Director: Valdimar Jóhannsson (Iceland, Poland, Sweden). Year of Release: 2021

Maria and Ingvar are childless and taciturn sheep farmers who live on the top of a hill, where it’s not obvious where the nearest person lives. They’re in Iceland, where the sun never sets. No, really, at least in the Summer, because of the island’s peculiar geography, the locals live in permanent sunlight. There is also a lot of beautiful scenery and not a lot else. Such a life could turn you a little crazy.

The first half hour of the film consists almost entirely of animal husbandry – the pair help ewes give birth, they tag the ears of newborn lambs, they lay down straw. There may well be something in the woodshed, or somewhere in the bleak surroundings, which is frightening the animals, but you’re not sure what. Then one of the newborn lambs causes them to react in shock, although we don’t initially see why.

It’s really difficult to talk about the film more without low-level plot spoilers, so if you want to see the film without any prejudgements, then go off and see it now before reading any further.

Ok, let’s proceed tentatively. Maria and Ingvar inherit a creature which has a child’s body but a lamb’s head. This sort of thing must be common in this part of Iceland, as they don’t bat an eyelid. They call their new child Ada, after their stillborn daughter, and start feeding it from a bottle. When the sheep’s mother starts to get too close, Maria kills it.

A third character arrives – Ingvar’s brother Pétur. Pétur asks the question that has been all of our lips: “What the fuck is going on?” (Ingvar’s answer is “Happiness”). He has also witnessed Maria killing the sheep mother and tries to blackmail her. The three drink together then dig out a video of Pétur’s past as an unsuccessful musician and encourage him to mime along (including the choreographed dance moves).

For the rest of the film, nothing much happens very often. The nuclear family carries on its normal business. When Maria decides that it is time for her brother-in-law to move on, she leaves Ingvar repairing the tractor drives Pétur to the bus. While they’re away something happens that you’re never going to guess. It didn’t really work for me, but if I tell you any more, it will ruin the surprize.

Do you read some film reviews and when they’re over you are entirely frustrated because even after you’ve read them (several times if necessary), you’re nowhere nearer understanding what the film is actually like? Well, I’m afraid that this is going to be one of those reviews, because this is one of those films which is batshit crazy, and works on its own terms or not at all.

I normally hate this sort of film, which often use way too much CGI and seem to have been made just for the self-satisfaction of the writer or director.
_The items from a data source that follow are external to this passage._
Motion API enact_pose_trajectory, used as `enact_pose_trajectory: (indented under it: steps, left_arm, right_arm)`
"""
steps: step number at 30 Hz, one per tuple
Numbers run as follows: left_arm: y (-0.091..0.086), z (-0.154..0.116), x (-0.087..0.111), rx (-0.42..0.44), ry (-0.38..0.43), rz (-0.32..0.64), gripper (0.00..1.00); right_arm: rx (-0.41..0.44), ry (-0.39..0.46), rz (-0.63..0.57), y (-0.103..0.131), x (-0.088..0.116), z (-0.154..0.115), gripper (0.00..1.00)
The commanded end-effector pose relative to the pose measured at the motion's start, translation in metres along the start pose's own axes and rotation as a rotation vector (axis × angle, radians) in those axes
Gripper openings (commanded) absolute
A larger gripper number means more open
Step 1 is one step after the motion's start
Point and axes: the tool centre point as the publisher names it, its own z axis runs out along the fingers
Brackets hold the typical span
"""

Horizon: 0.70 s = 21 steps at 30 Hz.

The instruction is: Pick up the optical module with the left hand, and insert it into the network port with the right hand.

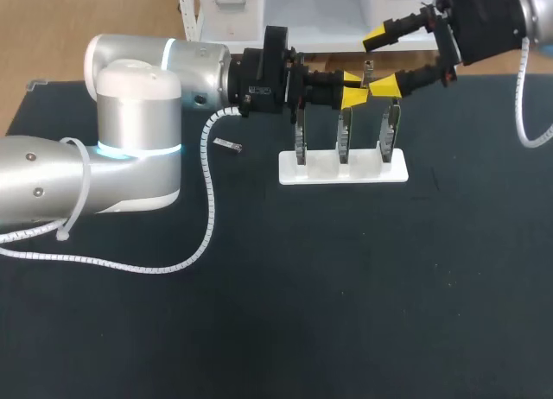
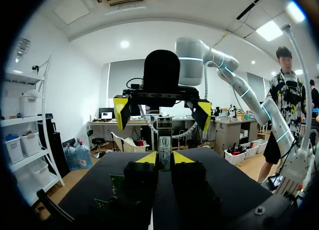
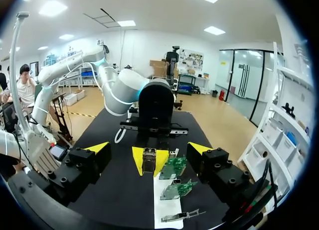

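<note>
My left gripper (image 1: 353,88) hangs above the white stand (image 1: 343,168), shut on the silvery optical module (image 1: 368,71), which sticks out past its yellow tips. In the left wrist view the module (image 2: 165,144) stands upright between the fingers of that gripper (image 2: 165,158). My right gripper (image 1: 381,62) faces it from the far right, open, one yellow tip on either side of the module and not touching it. In the right wrist view the module (image 3: 149,160) sits ahead of my open right gripper (image 3: 149,148), midway between its fingers. Three green boards (image 1: 344,138) with network ports stand in the stand.
A second small module (image 1: 227,144) lies loose on the black table (image 1: 346,287), left of the stand. The boards (image 3: 174,177) and the stand (image 3: 167,202) lie under and ahead of my right gripper. My left arm's white cable (image 1: 207,209) trails across the table's left side.
</note>
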Motion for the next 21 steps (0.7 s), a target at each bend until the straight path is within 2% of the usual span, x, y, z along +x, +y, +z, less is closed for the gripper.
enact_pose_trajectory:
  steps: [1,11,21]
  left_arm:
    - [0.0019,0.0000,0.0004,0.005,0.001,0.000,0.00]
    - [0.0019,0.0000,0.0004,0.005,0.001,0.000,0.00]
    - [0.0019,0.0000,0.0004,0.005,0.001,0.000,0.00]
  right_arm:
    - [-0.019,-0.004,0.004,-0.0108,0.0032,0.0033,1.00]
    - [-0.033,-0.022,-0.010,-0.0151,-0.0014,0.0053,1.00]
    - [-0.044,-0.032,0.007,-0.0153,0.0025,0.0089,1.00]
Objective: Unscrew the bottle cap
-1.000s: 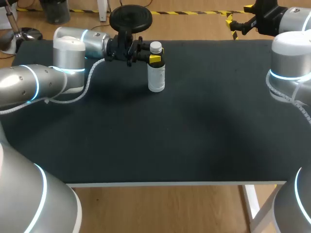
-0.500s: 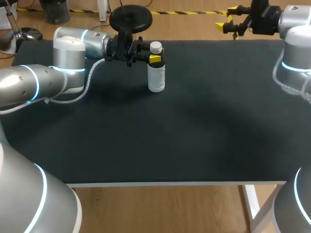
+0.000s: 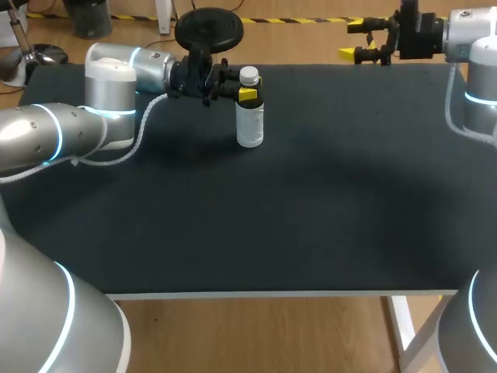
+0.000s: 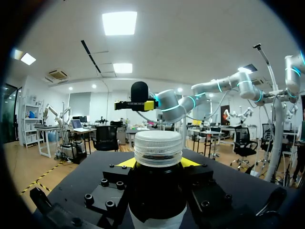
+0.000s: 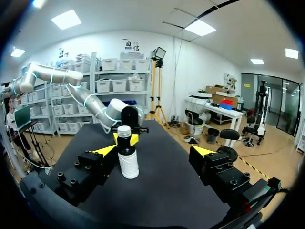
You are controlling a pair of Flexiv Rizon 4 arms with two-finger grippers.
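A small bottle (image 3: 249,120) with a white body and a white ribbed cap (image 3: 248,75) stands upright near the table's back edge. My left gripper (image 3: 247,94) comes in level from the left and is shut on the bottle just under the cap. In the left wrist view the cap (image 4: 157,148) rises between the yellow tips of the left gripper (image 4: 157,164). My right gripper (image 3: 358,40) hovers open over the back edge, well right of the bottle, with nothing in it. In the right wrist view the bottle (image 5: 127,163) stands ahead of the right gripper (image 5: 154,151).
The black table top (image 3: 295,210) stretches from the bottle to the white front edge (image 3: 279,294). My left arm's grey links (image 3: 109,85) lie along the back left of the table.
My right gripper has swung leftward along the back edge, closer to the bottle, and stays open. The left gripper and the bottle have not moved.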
While I completely approve of directors’ right to make whichever film they like, they should just not expect me to go and watch them. Lamb, though, is a kind of exception. It’s all kind of interesting in a quirky kind of way. And it starts Noomi Rapace as Maria, which is always a good thing.

So, what is it all supposed to mean? Well, I haven’t got the foggiest idea, and I fear that the more you try and attach meaning to the metaphor, the less satisfying it will be, the less it will actually work. Instead, if we just treat it as some sort of Icelandic folk tale, as something that is what it’s is, then we can just sit back and enjoy it without seeing any need to analyse it.

So, Lamb may be all about loss, or grief, or childlessness, or all or none of these. Some of the imagery could be religious – but then again it might not be. But if you try to work out what exactly stands for what, you will quickly become overwhelmed by how little the analogies work. If you want to see a story which is primarily about a childless couple there are other films out there. However, if you want to watch a strange half-lamb, half-child thing, then you’re at the right place.

Should you go to see Lamb? Well, yes, if you like this sort of thing, and no, you don’t. And what is “this sort of thing”? I guess you need to go and see the film to find out. I have really run out of comparisons and can’t think of a film which is remotely comparable. Which is a good, or a bad, thing, depending on how you look at it.

Sorry to be so unhelpful with this review, but I can definitely promise that this is not one straight out of the Marvel Universe (or whatever it’s called). And you certainly can’t accuse director Valdimar Jóhannsson of a lack of ambition.